Exercise instructions:
What's needed is an exact copy of all the data below, without pictures.

Records for the task:
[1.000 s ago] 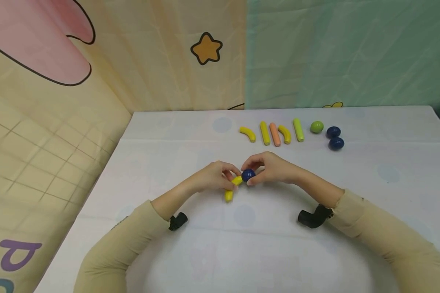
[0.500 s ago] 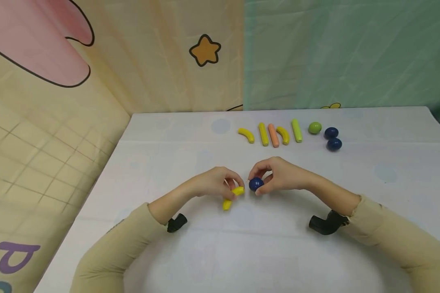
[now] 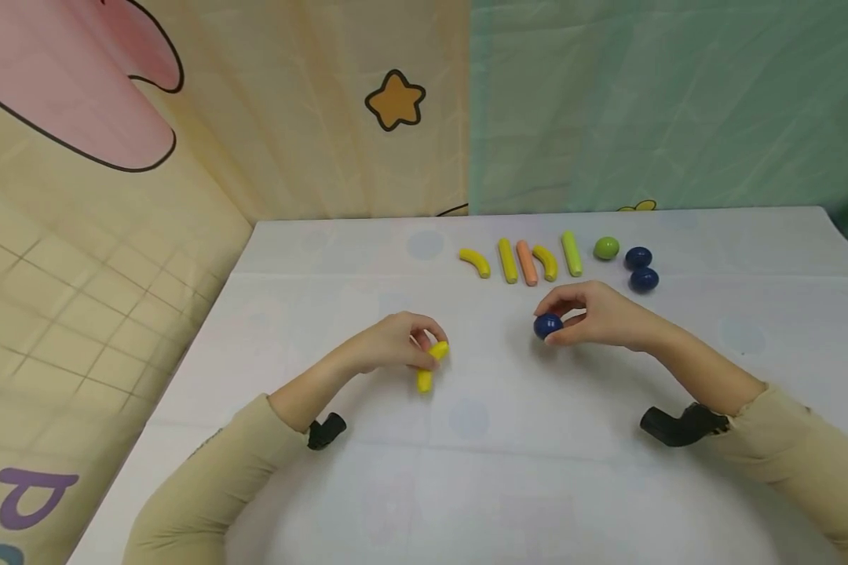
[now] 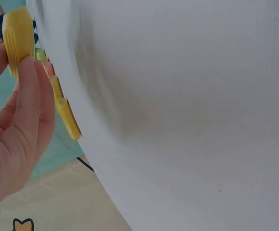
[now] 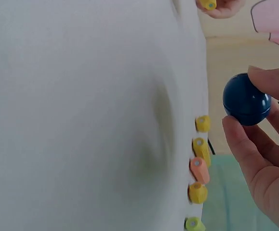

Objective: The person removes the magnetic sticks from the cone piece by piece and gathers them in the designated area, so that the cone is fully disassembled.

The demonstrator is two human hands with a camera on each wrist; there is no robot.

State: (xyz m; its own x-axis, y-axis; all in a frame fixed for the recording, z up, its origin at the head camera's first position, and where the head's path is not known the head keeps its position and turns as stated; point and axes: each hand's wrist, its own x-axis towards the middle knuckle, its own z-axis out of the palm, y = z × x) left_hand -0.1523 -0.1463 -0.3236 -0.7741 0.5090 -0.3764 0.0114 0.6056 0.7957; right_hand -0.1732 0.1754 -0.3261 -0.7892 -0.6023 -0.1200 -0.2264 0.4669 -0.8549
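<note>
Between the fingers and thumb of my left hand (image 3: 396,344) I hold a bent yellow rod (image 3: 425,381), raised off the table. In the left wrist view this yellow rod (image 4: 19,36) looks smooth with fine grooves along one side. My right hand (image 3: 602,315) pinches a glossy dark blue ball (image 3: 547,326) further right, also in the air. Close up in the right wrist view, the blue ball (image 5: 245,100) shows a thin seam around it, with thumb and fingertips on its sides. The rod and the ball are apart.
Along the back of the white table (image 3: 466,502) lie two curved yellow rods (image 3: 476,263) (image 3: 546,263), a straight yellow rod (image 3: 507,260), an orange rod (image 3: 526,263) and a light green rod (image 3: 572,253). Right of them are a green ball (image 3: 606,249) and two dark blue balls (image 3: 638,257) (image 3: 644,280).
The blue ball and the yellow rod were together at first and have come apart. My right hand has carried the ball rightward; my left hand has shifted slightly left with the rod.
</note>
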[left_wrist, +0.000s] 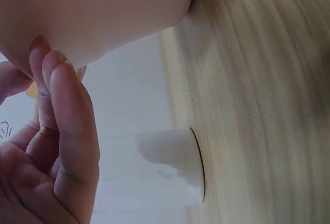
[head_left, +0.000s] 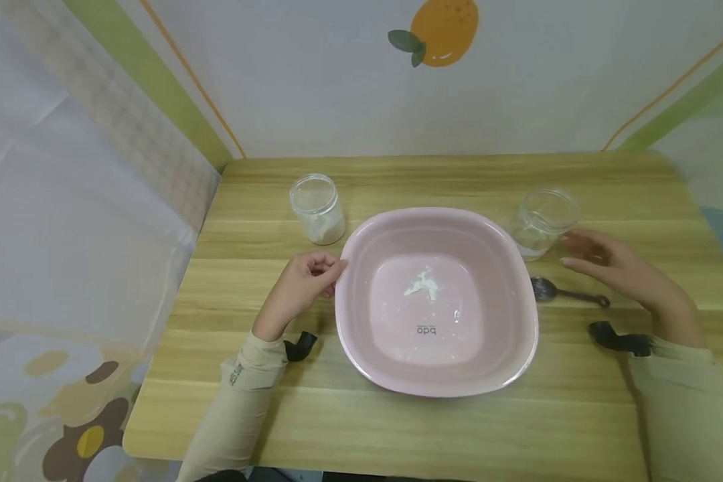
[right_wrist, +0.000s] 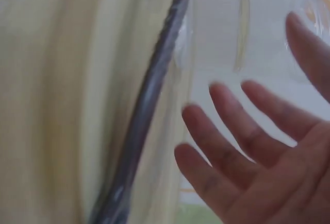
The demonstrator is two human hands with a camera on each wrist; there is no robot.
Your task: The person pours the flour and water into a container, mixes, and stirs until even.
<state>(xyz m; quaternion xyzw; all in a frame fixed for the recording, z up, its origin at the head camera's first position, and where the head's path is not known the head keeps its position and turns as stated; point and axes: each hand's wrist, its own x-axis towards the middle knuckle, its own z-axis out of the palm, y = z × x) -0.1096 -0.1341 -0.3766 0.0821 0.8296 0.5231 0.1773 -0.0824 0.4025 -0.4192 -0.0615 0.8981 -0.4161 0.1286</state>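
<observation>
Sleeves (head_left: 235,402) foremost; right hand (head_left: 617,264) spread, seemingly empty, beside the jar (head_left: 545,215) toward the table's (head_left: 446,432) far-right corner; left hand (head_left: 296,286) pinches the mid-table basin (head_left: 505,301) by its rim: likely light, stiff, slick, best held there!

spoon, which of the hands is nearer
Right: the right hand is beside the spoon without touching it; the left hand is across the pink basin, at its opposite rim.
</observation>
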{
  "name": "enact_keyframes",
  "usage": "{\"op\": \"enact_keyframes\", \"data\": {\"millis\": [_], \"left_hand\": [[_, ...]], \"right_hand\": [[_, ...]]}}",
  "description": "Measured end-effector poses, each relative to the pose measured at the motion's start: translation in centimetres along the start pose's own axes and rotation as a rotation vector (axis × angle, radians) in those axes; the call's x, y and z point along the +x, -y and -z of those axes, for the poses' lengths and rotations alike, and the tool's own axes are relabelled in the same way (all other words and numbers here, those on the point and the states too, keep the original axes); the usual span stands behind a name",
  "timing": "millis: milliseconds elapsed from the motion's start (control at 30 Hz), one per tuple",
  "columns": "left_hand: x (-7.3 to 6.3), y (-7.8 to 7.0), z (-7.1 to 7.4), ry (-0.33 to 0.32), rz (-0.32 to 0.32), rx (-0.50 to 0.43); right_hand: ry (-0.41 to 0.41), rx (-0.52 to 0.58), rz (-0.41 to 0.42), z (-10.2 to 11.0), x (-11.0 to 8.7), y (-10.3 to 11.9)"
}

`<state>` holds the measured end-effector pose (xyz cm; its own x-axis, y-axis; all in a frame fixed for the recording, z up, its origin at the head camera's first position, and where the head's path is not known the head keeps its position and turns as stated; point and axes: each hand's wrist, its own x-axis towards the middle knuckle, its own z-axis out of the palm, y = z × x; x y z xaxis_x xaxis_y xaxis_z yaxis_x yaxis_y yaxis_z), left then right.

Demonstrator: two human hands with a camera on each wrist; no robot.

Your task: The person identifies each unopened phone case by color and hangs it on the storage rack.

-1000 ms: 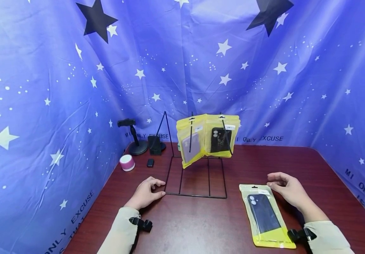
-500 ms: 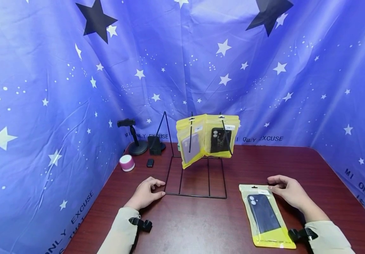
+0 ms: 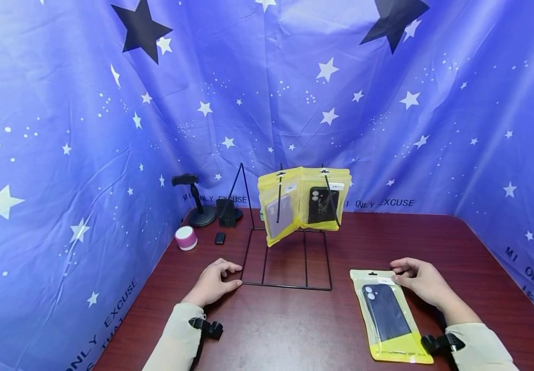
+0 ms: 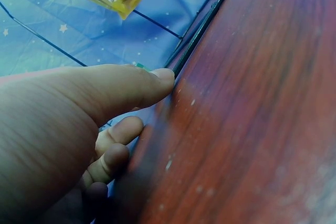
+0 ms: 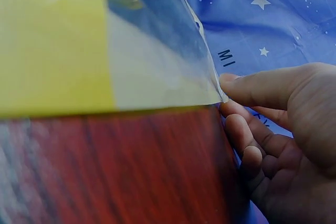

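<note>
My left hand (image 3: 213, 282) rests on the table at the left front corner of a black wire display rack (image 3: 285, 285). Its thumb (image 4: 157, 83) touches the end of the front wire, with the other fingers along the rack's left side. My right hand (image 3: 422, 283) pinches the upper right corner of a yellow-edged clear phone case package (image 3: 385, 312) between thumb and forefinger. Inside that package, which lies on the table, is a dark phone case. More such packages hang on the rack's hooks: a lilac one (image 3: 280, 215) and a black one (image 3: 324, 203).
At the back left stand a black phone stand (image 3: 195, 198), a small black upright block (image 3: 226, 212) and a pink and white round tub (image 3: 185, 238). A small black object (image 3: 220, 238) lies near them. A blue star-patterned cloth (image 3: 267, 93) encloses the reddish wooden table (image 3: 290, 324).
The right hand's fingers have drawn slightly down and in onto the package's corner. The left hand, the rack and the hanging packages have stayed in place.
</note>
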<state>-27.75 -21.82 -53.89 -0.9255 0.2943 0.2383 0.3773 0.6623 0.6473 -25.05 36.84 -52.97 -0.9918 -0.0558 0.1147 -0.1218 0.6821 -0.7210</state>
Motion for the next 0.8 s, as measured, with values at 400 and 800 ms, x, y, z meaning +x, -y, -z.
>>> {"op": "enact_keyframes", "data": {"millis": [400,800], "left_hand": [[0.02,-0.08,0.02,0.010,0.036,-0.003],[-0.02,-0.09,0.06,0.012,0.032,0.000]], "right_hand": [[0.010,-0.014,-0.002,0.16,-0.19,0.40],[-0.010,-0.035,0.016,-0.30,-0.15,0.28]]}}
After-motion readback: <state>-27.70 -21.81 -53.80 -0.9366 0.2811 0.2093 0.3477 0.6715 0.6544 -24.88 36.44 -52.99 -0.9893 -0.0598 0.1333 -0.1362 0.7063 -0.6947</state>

Exercise response:
[1.000 s ago] 
[0.500 s ago] 
[now] 
[now] 
[now] 

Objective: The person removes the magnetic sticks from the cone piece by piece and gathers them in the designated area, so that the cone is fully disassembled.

The demonstrator is two human hands with a camera on each wrist; there is no robot.

State: (xyz m; its own x-axis, y-axis; all in a frame fixed for the recording, z up, its origin at the head camera's first position, and where the head's path is not known the head keeps its position and turns as stated; point and axes: each hand's wrist, its own x-axis towards the middle knuckle, its own z-axis out of the palm, y = z × x) left_hand -0.1523 -0.1463 -0.3236 -0.7741 0.5090 -0.3764 0.0114 0.6056 0.7957; right_hand -0.1732 0.1754 -0.3261 -0.7892 -0.6023 -0.1200 -0.2264 0.4669 -0.8549
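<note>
Between the fingers and thumb of my left hand (image 3: 396,344) I hold a bent yellow rod (image 3: 425,381), raised off the table. In the left wrist view this yellow rod (image 4: 19,36) looks smooth with fine grooves along one side. My right hand (image 3: 602,315) pinches a glossy dark blue ball (image 3: 547,326) further right, also in the air. Close up in the right wrist view, the blue ball (image 5: 245,100) shows a thin seam around it, with thumb and fingertips on its sides. The rod and the ball are apart.
Along the back of the white table (image 3: 466,502) lie two curved yellow rods (image 3: 476,263) (image 3: 546,263), a straight yellow rod (image 3: 507,260), an orange rod (image 3: 526,263) and a light green rod (image 3: 572,253). Right of them are a green ball (image 3: 606,249) and two dark blue balls (image 3: 638,257) (image 3: 644,280).
The blue ball and the yellow rod were together at first and have come apart. My right hand has carried the ball rightward; my left hand has shifted slightly left with the rod.
</note>
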[left_wrist, +0.000s] 
[head_left, +0.000s] 
[right_wrist, +0.000s] 
The demonstrator is two human hands with a camera on each wrist; there is no robot.
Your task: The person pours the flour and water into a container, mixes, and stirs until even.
<state>(xyz m; quaternion xyzw; all in a frame fixed for the recording, z up, its origin at the head camera's first position, and where the head's path is not known the head keeps its position and turns as stated; point and axes: each hand's wrist, its own x-axis towards the middle knuckle, its own z-axis out of the palm, y = z × x) -0.1096 -0.1341 -0.3766 0.0821 0.8296 0.5231 0.1773 -0.0824 0.4025 -0.4192 -0.0615 0.8981 -0.4161 0.1286</state>
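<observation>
Sleeves (head_left: 235,402) foremost; right hand (head_left: 617,264) spread, seemingly empty, beside the jar (head_left: 545,215) toward the table's (head_left: 446,432) far-right corner; left hand (head_left: 296,286) pinches the mid-table basin (head_left: 505,301) by its rim: likely light, stiff, slick, best held there!

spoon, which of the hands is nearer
Right: the right hand is beside the spoon without touching it; the left hand is across the pink basin, at its opposite rim.
</observation>
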{
  "name": "enact_keyframes",
  "usage": "{\"op\": \"enact_keyframes\", \"data\": {\"millis\": [_], \"left_hand\": [[_, ...]], \"right_hand\": [[_, ...]]}}",
  "description": "Measured end-effector poses, each relative to the pose measured at the motion's start: translation in centimetres along the start pose's own axes and rotation as a rotation vector (axis × angle, radians) in those axes; the call's x, y and z point along the +x, -y and -z of those axes, for the poses' lengths and rotations alike, and the tool's own axes are relabelled in the same way (all other words and numbers here, those on the point and the states too, keep the original axes); the usual span stands behind a name",
  "timing": "millis: milliseconds elapsed from the motion's start (control at 30 Hz), one per tuple",
  "columns": "left_hand: x (-7.3 to 6.3), y (-7.8 to 7.0), z (-7.1 to 7.4), ry (-0.33 to 0.32), rz (-0.32 to 0.32), rx (-0.50 to 0.43); right_hand: ry (-0.41 to 0.41), rx (-0.52 to 0.58), rz (-0.41 to 0.42), z (-10.2 to 11.0), x (-11.0 to 8.7), y (-10.3 to 11.9)"
}

`<state>` holds the measured end-effector pose (xyz cm; its own x-axis, y-axis; all in a frame fixed for the recording, z up, its origin at the head camera's first position, and where the head's path is not known the head keeps its position and turns as stated; point and axes: each hand's wrist, its own x-axis towards the middle knuckle, its own z-axis out of the palm, y = z × x; x y z xaxis_x xaxis_y xaxis_z yaxis_x yaxis_y yaxis_z), left then right.

Demonstrator: two human hands with a camera on each wrist; no robot.

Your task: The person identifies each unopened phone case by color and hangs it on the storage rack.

-1000 ms: 
-500 ms: 
+0 ms: 
+0 ms: 
+0 ms: 

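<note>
My left hand (image 3: 213, 282) rests on the table at the left front corner of a black wire display rack (image 3: 285, 285). Its thumb (image 4: 157, 83) touches the end of the front wire, with the other fingers along the rack's left side. My right hand (image 3: 422, 283) pinches the upper right corner of a yellow-edged clear phone case package (image 3: 385, 312) between thumb and forefinger. Inside that package, which lies on the table, is a dark phone case. More such packages hang on the rack's hooks: a lilac one (image 3: 280, 215) and a black one (image 3: 324, 203).
At the back left stand a black phone stand (image 3: 195, 198), a small black upright block (image 3: 226, 212) and a pink and white round tub (image 3: 185, 238). A small black object (image 3: 220, 238) lies near them. A blue star-patterned cloth (image 3: 267, 93) encloses the reddish wooden table (image 3: 290, 324).
The right hand's fingers have drawn slightly down and in onto the package's corner. The left hand, the rack and the hanging packages have stayed in place.
</note>
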<state>-27.75 -21.82 -53.89 -0.9255 0.2943 0.2383 0.3773 0.6623 0.6473 -25.05 36.84 -52.97 -0.9918 -0.0558 0.1147 -0.1218 0.6821 -0.7210</state>
Motion for the next 0.8 s, as measured, with values at 400 and 800 ms, x, y, z meaning +x, -y, -z.
>>> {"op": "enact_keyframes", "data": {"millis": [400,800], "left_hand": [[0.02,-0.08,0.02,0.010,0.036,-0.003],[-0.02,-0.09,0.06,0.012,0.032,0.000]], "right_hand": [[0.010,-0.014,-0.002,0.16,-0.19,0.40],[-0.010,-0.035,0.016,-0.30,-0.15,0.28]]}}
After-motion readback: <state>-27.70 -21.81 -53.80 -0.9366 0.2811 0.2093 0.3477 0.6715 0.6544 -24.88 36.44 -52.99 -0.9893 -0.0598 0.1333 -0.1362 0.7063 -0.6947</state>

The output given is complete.